What this overall six month scenario shows is that the US economy is not only NOT on an ascending growth path and recovery in the current election year, but is rather clearly on a descent in terms of economic growth. The factors that produced a very modest fourth quarter 3% GDP growth clearly weakened across the board in the first quarter 2012. They will mostly continue to weaken into the second.

Meanwhile, the Obama administration’s primary reliance on Manufacturing and exports to drive the US economy toward recovery are beginning to weaken. With the slowing global economy in Europe and even China and elsewhere, exports will not drive manufacturing any more than manufacturing is capable of driving the US economy. Manufacturing represents barely more than a tenth of the US economy and accounts for only 11.8 million out of 154 million jobs. Manufacturing jobs and manufacturing share of the economy, moreover, has not grown at all for the past decade. Since putting General Electric Corp’s CEO, Jeff Immelt, in charge of his manufacturing and jobs recovery programs two years ago, Obama has given Immelt and friends everything they’ve asked for: new free trade agreements, new tax cuts, backing off of foreign profits tax reform, patent protections, business deregulation, etc.. In return, manufacturing has added less than 15,000 jobs a month on average since mid-2010 and many of those jobs at half pay and no benefits.

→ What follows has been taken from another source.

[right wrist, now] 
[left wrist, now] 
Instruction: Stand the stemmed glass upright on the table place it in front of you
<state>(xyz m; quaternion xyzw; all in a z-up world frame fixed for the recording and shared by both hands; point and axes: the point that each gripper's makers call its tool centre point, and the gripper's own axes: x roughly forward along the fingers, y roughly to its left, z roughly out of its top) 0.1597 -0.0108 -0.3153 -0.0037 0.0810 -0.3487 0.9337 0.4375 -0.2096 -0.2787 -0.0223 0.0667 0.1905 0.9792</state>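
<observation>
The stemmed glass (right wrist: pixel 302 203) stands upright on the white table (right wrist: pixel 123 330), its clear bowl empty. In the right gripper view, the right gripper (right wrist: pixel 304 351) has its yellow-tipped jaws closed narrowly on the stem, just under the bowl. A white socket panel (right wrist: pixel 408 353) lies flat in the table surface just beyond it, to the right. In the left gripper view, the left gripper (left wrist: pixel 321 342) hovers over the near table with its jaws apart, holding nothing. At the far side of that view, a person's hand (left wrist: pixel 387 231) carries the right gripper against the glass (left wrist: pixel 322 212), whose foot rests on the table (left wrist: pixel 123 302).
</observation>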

During this past winter, press and pundits were not only arguing the US economy was on a sustained growth path, but that the US was about to lead the global economy to sustained recovery as well. Forget the obvious facts at the time of an emerging recession in Europe or a slowing of the Chinese, Brazilian and Indian economies. Europe, they predicted, would experience a historically mild downturn. And the Chinese, Brazilian and Indian economies would experience a ‘soft landing’. In recent weeks, however, it appears the Eurozone is headed from a deeper, more serious recession and the Chinese and other BRICS economies are headed for a ‘hard landing’ rather than soft.

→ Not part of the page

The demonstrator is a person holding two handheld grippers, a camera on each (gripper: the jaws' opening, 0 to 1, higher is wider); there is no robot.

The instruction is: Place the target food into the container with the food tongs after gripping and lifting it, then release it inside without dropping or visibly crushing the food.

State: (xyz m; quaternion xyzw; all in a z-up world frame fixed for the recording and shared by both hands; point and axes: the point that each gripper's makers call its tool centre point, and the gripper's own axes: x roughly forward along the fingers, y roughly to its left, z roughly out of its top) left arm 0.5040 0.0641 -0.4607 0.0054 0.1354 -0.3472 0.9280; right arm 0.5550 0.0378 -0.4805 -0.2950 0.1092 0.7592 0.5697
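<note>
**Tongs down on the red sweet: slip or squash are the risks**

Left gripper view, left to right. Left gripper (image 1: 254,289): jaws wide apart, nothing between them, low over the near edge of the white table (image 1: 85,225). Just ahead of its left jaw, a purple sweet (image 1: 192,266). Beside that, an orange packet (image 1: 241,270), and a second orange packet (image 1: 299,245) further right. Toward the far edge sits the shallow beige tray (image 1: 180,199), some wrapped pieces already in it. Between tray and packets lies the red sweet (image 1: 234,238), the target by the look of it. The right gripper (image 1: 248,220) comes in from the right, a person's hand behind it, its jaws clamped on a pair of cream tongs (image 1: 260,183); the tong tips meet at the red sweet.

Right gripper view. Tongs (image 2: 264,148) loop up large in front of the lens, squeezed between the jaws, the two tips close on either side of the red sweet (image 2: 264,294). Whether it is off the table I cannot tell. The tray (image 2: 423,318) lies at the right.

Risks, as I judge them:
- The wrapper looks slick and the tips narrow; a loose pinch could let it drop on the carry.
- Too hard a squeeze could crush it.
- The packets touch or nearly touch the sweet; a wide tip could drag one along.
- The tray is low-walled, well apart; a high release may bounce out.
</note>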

Events and conditions unfolding the last nine months are showing China and the BRICS economies have proven unable to ‘decouple’ from the continuing global economic crisis that is still far from over. So too will the US economy prove unable to grow – i.e. ‘decouple’ – while the Eurozone descends into a serious contraction and the BRICS slow faster than anticipated. ‘Decoupling’ of any economy from the global, dominant trends is ultimately impossible. GDP stats in the US may go up and down for the remainder of the year over the short term, but the long term trend is toward a further ‘stop-go’ trajectory and a continued ‘bouncing along the bottom’ in terms of economic recovery.

As a consequence, Obama may be headed toward a repeat of the ‘Jimmy Carter Effect’. Carter failed to resolve another major economic crisis in the 1970s. He too turned toward corporate support and policies after 1978. Corporate America took his handouts, turned on him, and dumped him in 1980. Reagan did not ‘win’ the election; Carter lost it. Should GDP and economic recovery continue to falter in 2012, Obama may well end up repeating history. If so, however, he will have lost not in 2012, but in policies introduced (and not introduced) in 2010 – when he made a deeper turn toward corporate influence instead of turning to extend the bailout and recovery to Main St.